Neste sentido o todo arquitetônico está além da soma do todo das partes. Todas as ações dos construtores estão aquém do projeto e para ele se encaminham. Não sabemos quanto já foi construído e quanto falta, mas sabemos que há um projeto arquitetônico e que os construtores trabalham, mesmo ignorando tal fato, em favor dele.


As grandes narrativas escatológicas (teológicas ou materialistas-seculares) funcionam por ai. Haveria um projeto de um mundo sem dores, sem lágrimas, sem injustiça, dado desde sempre e nos encaminhamos para lá, mesmo quando lutamos contra ele. Nega-lo, aceita-lo ou colaborar com ele não muda em nada sua progressão. O homem e a História não se relacionam. Por exemplo, a História é um desenrolar de fatos e acontecimentos que culminarão na ditadura do proletariado, a despeito da aderência individual a este movimento da História. Tal Arquitetura fecha o universo a partir de um projeto, no qual os fatos constantes apenas realizam-na. A realidade é arquitetural, enquanto os fatos constantes são aparências projetadas.


As Leituras 1 e 2 se encaixam quase que perfeitamente neste esquema. A História se encaminharia quer para o reconhecimento do Todo exterior, quer para o conhecimento do todo interior. Mas a Leitura 3 se encaixaria se pensássemos numa ideia de Progresso racional. A razão, igualmente presente em todos os indivíduos, nos conduziria a uma Verdade última. Verdade racional que faz com que cada indivíduo livre, sem que sobre ele pese qualquer coação ou limite, pode ser sua totalidade, singular e diferenciada. As Leituras 1 e 2 podem nos dizer que o “eu” seria como que um “outro”. Na Leitura 1 o “eu” seria como um outro exterior, um além-do-nós, um todo, e na Leitura 2 o “eu” seria um outro interiorizado, um “nós” interior, um todo interiorizado. Nas Leituras 1 e 2 o “eu” é dissolvido e na Leitura 3 é falsamente absolutizado, conquanto o “eu” é idêntico a qualquer “eu”.


Tomemos sua proposição “um universo em constante projeto criacionista”. Façamos um contorcionismo proposital, enfatizando o “constante”. Se o projeto for a criação de mudanças constantes? Se a única constância for a mudança? O universo seria aberto e o projeto seria uma criação de mudanças sem um Arquitetônica que imporia um fim e sentido. Aliás, o sentido seria as novas e constantes adaptações de cada parte com as demais partes. Não haveria um todo, uma vez que as constantes mudanças afetariam as fronteiras e os conteúdos. O Big Bang nos daria uma boa metáfora, pois o universo se expande sobre o nada, enquanto o próprio universo, em seu interior, se modifica. O universo seria inconstante e a criação seria constante, e o projeto seria uma constante criação em um universo sem forma e sem fronteiras.

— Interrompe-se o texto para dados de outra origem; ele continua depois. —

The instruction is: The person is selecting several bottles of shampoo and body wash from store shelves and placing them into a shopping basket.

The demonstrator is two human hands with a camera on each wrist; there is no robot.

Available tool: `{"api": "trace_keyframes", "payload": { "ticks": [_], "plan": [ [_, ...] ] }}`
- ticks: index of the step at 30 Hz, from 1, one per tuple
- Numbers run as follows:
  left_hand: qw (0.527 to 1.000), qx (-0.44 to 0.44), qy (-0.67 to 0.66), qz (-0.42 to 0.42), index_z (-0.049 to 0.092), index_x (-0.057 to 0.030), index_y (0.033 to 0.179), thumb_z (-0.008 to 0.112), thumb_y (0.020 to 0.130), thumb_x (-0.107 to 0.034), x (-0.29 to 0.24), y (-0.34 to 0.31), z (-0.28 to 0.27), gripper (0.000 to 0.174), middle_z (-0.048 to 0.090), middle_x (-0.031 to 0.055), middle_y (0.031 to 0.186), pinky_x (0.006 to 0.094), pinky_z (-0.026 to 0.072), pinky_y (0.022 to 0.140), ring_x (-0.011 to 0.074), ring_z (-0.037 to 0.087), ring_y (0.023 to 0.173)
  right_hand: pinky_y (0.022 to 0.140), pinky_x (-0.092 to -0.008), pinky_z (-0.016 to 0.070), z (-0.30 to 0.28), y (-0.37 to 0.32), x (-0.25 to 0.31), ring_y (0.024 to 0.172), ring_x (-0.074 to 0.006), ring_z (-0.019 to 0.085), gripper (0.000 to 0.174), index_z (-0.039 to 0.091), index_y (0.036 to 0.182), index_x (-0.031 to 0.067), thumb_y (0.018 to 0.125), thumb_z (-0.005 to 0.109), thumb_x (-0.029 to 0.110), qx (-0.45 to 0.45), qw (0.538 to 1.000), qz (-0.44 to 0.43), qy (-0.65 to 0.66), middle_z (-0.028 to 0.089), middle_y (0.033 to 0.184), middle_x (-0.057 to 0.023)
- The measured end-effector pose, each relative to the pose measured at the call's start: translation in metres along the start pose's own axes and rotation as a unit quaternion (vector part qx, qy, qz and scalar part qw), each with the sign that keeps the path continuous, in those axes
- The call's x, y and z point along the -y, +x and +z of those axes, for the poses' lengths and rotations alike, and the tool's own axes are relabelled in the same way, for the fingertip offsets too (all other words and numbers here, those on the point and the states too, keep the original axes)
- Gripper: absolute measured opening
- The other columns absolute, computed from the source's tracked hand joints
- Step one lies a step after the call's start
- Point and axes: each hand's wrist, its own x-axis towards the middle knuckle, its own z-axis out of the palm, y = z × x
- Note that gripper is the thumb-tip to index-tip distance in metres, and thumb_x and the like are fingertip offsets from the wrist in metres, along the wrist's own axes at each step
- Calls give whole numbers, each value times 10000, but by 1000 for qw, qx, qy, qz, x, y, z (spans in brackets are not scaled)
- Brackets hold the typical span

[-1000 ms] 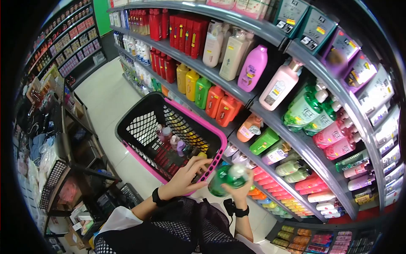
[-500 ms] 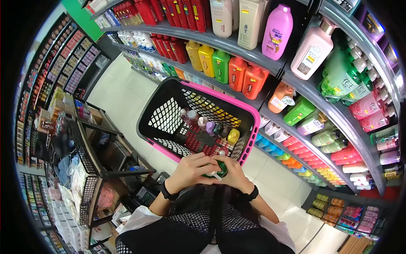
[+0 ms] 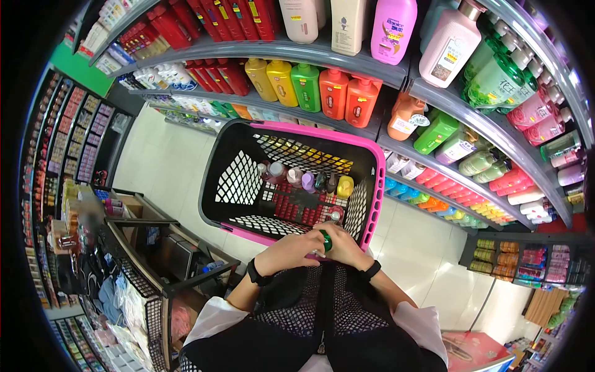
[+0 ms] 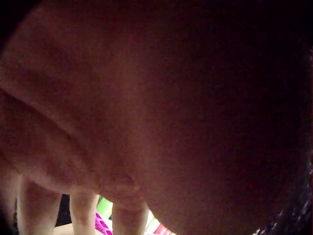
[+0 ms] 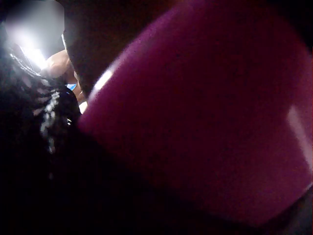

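Both hands meet close to my body, at the near rim of a black shopping basket (image 3: 291, 239) with a pink edge. Between them shows a small part of a green bottle (image 3: 326, 240); most of it is hidden by the fingers. My left hand (image 3: 288, 253) holds it from the left, and my right hand (image 3: 344, 248) curls round it from the right. In the left wrist view the palm (image 4: 98, 122) fills most of the picture. A large magenta surface (image 5: 205, 112) fills the right wrist view. Several small bottles stand in the basket, among them a purple-capped bottle (image 3: 308, 181) and a yellow bottle (image 3: 345, 187).
Behind the basket, shelves hold rows of shampoo bottles, including a purple bottle (image 3: 394, 31), a pale pink pump bottle (image 3: 451, 46) and an orange bottle (image 3: 334, 93). To the left stands a dark rack (image 3: 170, 254) with goods. Tiled floor (image 3: 161, 155) shows beyond the basket.
The green bottle came in from the right of the basket to its near side, where both hands took hold of it. Since then the hands have shifted slightly, and less of the bottle shows.
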Motion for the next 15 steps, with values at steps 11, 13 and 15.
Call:
{"api": "trace_keyframes", "payload": {
  "ticks": [11,13,15],
  "plan": [
    [991,23,108,76,538,-55,974,609,862,-207,27,20,-2,202,487,111,1080,420,515,721,303,617,858,896,-428,473,0,2,-8,1077,-360,569,680,467,1191,89,623,828,183,-38,995,86,14,591,1123,-139],
    [989,44,121,75,544,-50,961,597,864,-186,27,21,-10,175,492,109,1077,421,516,695,303,622,808,919,-422,468,0,4,-5,1086,-343,568,686,487,1212,79,623,826,173,-46,996,77,-7,587,1146,-136],
    [985,70,137,81,550,-46,947,584,865,-165,28,25,-17,149,498,107,1074,421,518,670,303,627,758,942,-416,462,-2,5,-2,1094,-325,568,694,506,1233,69,624,825,164,-62,995,73,-30,584,1169,-133]
  ]
}}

Trazendo isto para o “eu” como um universo frente ao nós que se cria e recria, poderíamos dizer: o eu inconstante diante da memória, das experiência e das projeções, posto em meio a um “nós” sem fronteiras claras, em constante transformação. O todo não há, pois que a cada momento de sua inconstância se transforma e muda, de tal maneira que o todo de agora não se identifica com qualquer outro todo de antes e que porventura viesse a ser. O “nós” por sua vez é aquele que o “eu” puder vir a reconhecer e ser afetado por ele. O eu não seria um nós, inidentificável, pois o “eu” seria as rememorações, as experimentações e as projeções renovadas que não totalizam a identidade em si, mas que o expõe a um “nós” mutante.


O “eu” identifica-se e não se identifica consigo, assim como o “eu” acolhe e não acolhe, é acolhido e não é acolhido no mútuo reconhecimento do “nós”. Eu sou e não sou o nós e o eu, ao reconhecer e acolher um projeto de criação constante.